Haskell: Data.Text vs. Data.Text.Lazy Performance

Question

for training i wrote a short Haskell program as a replacement for a Perl script. The program reads a log file which contains multi-line messages and simply joins them to produce one line per message. My test input file has 14000 lines and a size of 1 MB. The version using Data.Text has a runtime of 3.5 secs, the one using Data.Text.Lazy only 0.1 secs (the original perl script needs 0.2 secs). I found in other posts that using Data.Text.Lazy would only make sense for really great amounts of data and didn't expect such a difference. Can anybody explain the reason why or what's wrong with my program ?

The relevant part of the source (the only difference between both versions is the import Data.Text*):

{-# LANGUAGE OverloadedStrings #-}
module Main where
import Data.Char (isDigit)
import Data.Monoid ((<>))
import qualified Data.Text.Lazy    as T
import qualified Data.Text.Lazy.IO as T
import System.Environment (getArgs, getProgName)
import System.IO (openFile, stdin, stdout, Handle,
                  IOMode(ReadMode,WriteMode))

main :: IO ()
main = do
  (inp,out) <- getInput
  actLog <- T.hGetContents inp
  let newLog = processLog actLog
  T.hPutStr out newLog

processLog :: T.Text -> T.Text
processLog = foldr joinLines "" . T.lines

joinLines :: T.Text -> T.Text -> T.Text
joinLines elem accu
  | T.length elem == 0    = accu                     -- Blank Line
  | T.head elem   == ' '  = textElem <> accu         -- Continuation
  | isDigit (T.head elem) = "\n" <> textElem <> accu -- Start
  | otherwise             = accu                     -- Garbage
    where textElem = T.strip elem

Show source
| haskell   | performance   2017-01-06 09:01 2 Answers

Answers to Haskell: Data.Text vs. Data.Text.Lazy Performance ( 2 )

  1. 2017-01-06 09:01

    The difference between the lazy and normal Data.Text is whether the entire file is read into memory at

    actLog <- T.hGetContents inp 
    

    When processed lazy Haskell reads only the line directly required to produce the output.

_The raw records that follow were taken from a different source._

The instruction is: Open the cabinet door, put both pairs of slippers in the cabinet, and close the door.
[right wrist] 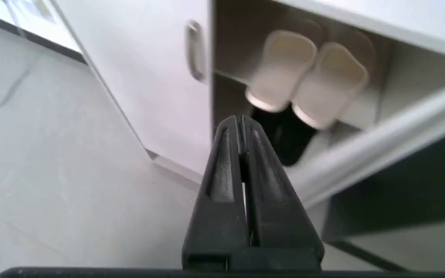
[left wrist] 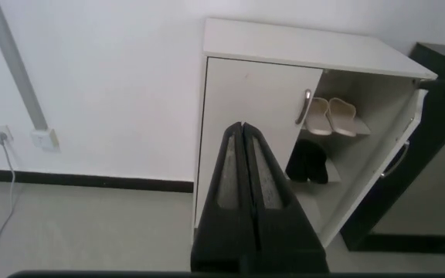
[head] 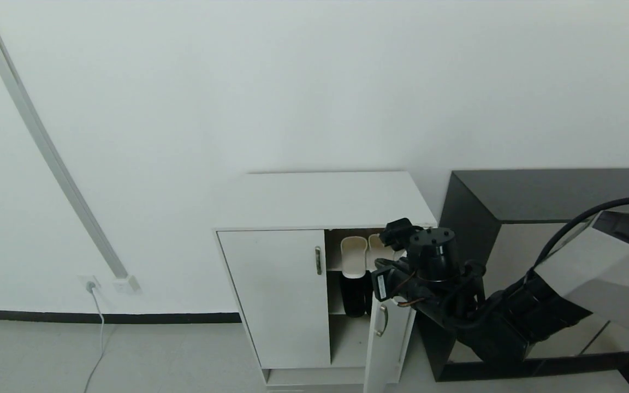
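Note:
A white cabinet (head: 320, 199) stands against the wall, its left door (head: 276, 295) closed and its right door (head: 385, 338) swung open. Inside, a cream pair of slippers (head: 366, 251) lies on the upper shelf and a black pair (head: 354, 295) on the shelf below. My right arm (head: 429, 256) sits in front of the opening, just by the open door. Its gripper (right wrist: 242, 123) is shut and empty, pointing at the cream slippers (right wrist: 307, 73) and the black pair (right wrist: 284, 135). Farther back, my left gripper (left wrist: 242, 127) is shut and empty, facing the cabinet (left wrist: 253, 93).
A dark, glossy unit (head: 538, 191) stands right beside the cabinet, close behind the open door. On the wall to the left are a slanted conduit (head: 47, 147) and a socket with a cable (head: 93, 284) hanging to the floor. The floor (head: 156, 355) to the cabinet's left is bare.

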You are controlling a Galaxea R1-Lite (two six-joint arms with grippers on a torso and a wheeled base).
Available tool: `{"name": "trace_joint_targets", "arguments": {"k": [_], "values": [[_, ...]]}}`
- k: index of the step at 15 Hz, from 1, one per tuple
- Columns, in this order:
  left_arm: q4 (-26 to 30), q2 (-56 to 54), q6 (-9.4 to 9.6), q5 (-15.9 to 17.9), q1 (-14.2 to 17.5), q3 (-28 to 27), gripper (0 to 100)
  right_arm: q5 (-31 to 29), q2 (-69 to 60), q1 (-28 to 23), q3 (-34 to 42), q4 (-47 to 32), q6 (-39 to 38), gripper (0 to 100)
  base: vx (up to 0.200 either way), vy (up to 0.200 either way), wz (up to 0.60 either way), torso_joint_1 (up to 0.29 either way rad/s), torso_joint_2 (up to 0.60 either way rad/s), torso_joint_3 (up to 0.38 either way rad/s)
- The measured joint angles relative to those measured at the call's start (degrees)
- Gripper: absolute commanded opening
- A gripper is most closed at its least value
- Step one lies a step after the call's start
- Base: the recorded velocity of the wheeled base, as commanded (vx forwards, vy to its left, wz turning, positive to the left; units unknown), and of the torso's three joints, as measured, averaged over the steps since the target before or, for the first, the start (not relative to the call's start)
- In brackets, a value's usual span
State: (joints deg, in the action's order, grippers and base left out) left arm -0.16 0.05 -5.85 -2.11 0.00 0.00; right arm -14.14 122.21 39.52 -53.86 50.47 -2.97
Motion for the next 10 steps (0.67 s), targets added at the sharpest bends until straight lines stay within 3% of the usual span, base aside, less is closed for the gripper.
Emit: {"name": "trace_joint_targets", "arguments": {"k": [4, 9, 10], "values": [[0.0, 0.0, 0.0, 0.0, 0.0, 0.0, 0, 0.3, -2.2, -0.1, 4.7, 1.2, 1.2, 0, 0.0, 0.0, 0.0, 0.0, 0.0, 0.0], [0.0, 0.0, 0.11, 0.0, 0.0, 0.0, 0, 4.4, -9.9, -0.6, 17.3, 2.2, 1.0, 0, 0.2, 0.0, 0.0, -0.005, 0.0, 0.004], [0.0, 0.0, 0.09, 0.0, 0.0, 0.0, 0, 4.8, -11.2, -0.8, 20.2, 3.1, 1.0, 0, 0.0, 0.0, 0.0, 0.0, 0.0, 0.0]]}}
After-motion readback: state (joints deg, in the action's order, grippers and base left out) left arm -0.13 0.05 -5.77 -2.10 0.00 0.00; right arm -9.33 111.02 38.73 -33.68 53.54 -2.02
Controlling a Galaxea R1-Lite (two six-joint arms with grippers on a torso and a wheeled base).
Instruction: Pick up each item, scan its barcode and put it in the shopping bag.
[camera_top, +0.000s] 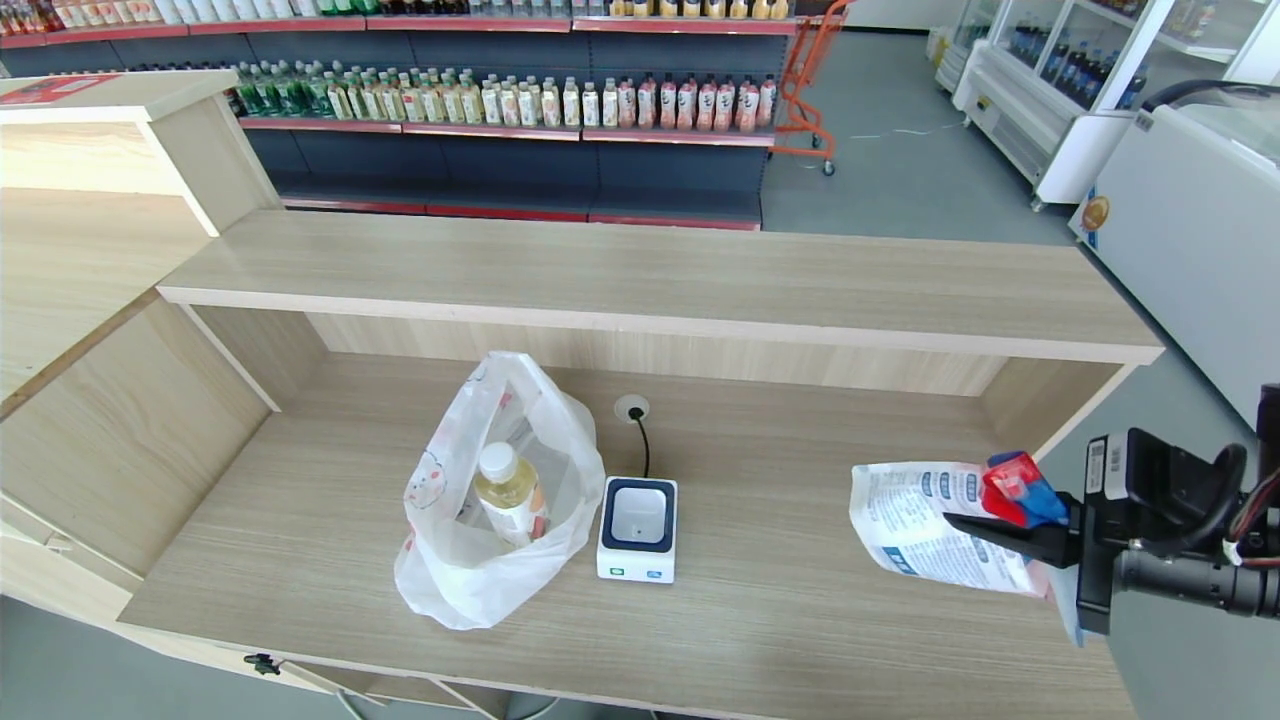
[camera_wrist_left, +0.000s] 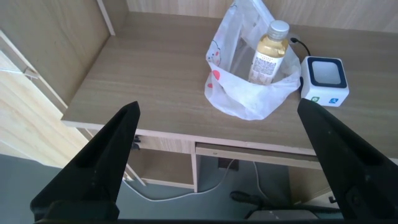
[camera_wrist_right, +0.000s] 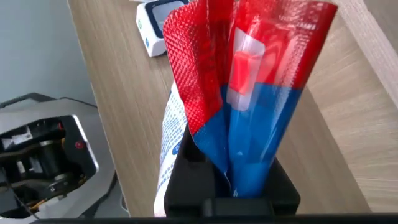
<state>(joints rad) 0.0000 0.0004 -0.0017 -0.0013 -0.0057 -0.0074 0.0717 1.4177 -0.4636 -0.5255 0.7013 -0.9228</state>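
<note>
A pack, white w/ a red & blue top, is gripped by the right end effector, which is shut tight on the red & blue end. The pack is held up in the air over the right end of the tabletop. It is turned on its side, w/ the white part pointed toward the scanner. In the right wrist view the pack is seen pinched in the right end effector, and the scanner is seen past it.

The scanner, a small white box w/ a dark frame on top, is set approx. in the middle of the tabletop. A black cord is run from it to a round hole at the back.

The bag, white & thin, is set just left of the scanner. If they touch can't be told. Its mouth is open. A bottle of yellow drink w/ a white cap is stood up inside it.

The left end effector is spread wide w/ nothing in it, above the near edge of the tabletop. The bag, bottle & scanner are seen between its fingers.

Behind the tabletop, a shelf w/ rows of drinks is seen.
</note>
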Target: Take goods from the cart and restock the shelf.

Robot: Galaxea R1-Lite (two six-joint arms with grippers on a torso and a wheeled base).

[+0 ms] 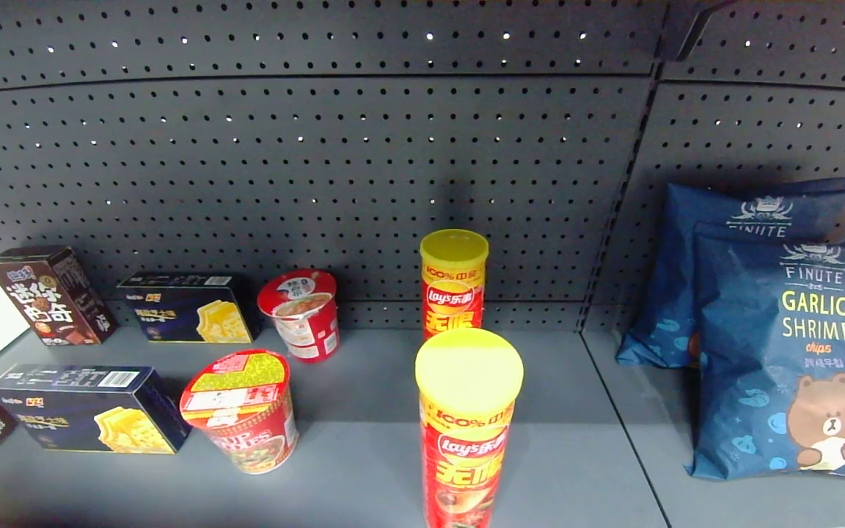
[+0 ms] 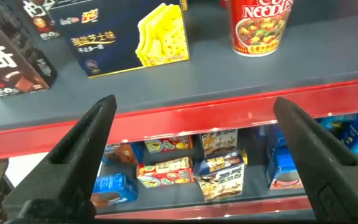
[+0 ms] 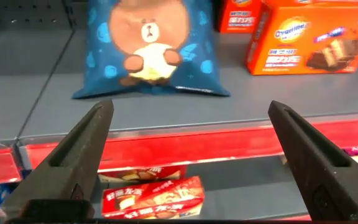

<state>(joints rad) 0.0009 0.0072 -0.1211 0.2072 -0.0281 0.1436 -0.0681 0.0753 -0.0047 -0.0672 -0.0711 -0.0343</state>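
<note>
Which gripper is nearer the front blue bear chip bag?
Right. The right gripper sits before the bag; the left gripper faces the cracker box farther left.

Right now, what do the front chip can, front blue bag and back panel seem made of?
Front chip can: probably glossy printed cardboard, yellow plastic lid. Front blue bag: creased matte film, likely plastic. Back panel: perforated sheet, seemingly painted metal.

Setting: retail shop, snack aisle. Evidence: grey metal shelf [image 1: 576, 440] with a perforated back panel [image 1: 320, 147], store-gondola type, and a red front rail [image 2: 229, 115] along the shelf edge. Packaged goods stand faced outward, same item one behind another: chip canisters [image 1: 466, 433], cup noodles [image 1: 243, 411], cracker boxes [image 1: 92, 407], blue snack bags [image 1: 782, 359], orange boxes [image 3: 309, 37]. The tier under the rail carries more small packets [image 2: 166, 174].
</note>
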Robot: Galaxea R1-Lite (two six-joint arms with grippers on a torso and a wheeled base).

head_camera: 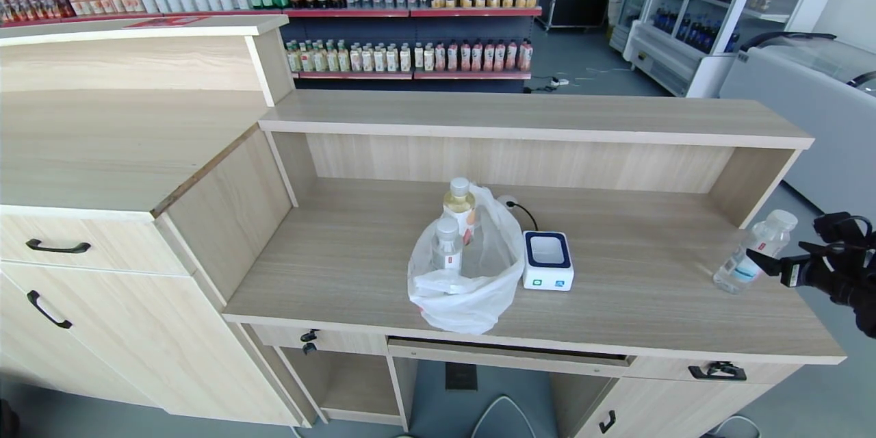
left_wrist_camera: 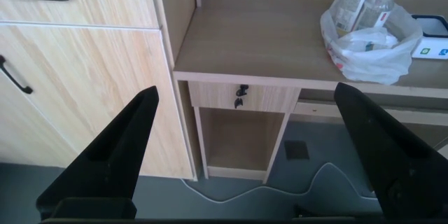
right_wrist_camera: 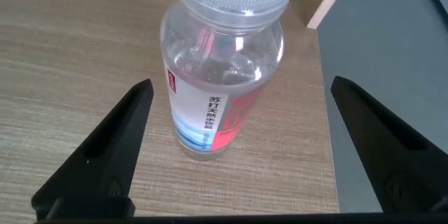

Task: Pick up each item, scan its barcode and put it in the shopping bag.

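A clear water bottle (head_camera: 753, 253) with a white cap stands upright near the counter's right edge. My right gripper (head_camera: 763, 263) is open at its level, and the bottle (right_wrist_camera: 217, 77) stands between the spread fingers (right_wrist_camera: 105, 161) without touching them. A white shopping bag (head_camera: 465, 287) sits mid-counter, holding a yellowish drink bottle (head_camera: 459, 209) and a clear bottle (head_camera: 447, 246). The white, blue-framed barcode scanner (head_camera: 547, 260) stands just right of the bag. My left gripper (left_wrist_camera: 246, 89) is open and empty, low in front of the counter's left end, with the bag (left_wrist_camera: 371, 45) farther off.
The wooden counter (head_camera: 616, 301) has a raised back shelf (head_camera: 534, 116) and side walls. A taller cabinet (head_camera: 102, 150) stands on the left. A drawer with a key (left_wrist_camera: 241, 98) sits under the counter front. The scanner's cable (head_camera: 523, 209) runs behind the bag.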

So instead of reading the entire file and then processing and writing as needed, it can now read, write and process as needed eliminating the wait for the entire file to be read in memory.

  2. 2017-01-06 13:01

    This looks like a data structures issue rather than a laziness issue. A strict Text is essentially a single big chunk of memory, while a lazy Text is essentially a linked list of strict Texts ("chunks"). The way that a lazy Text is split up into chunks isn't supposed to be part of the meaning of the value (which is just the text obtained by concatenating all the chunks). But it can have a big effect on the cost of operations.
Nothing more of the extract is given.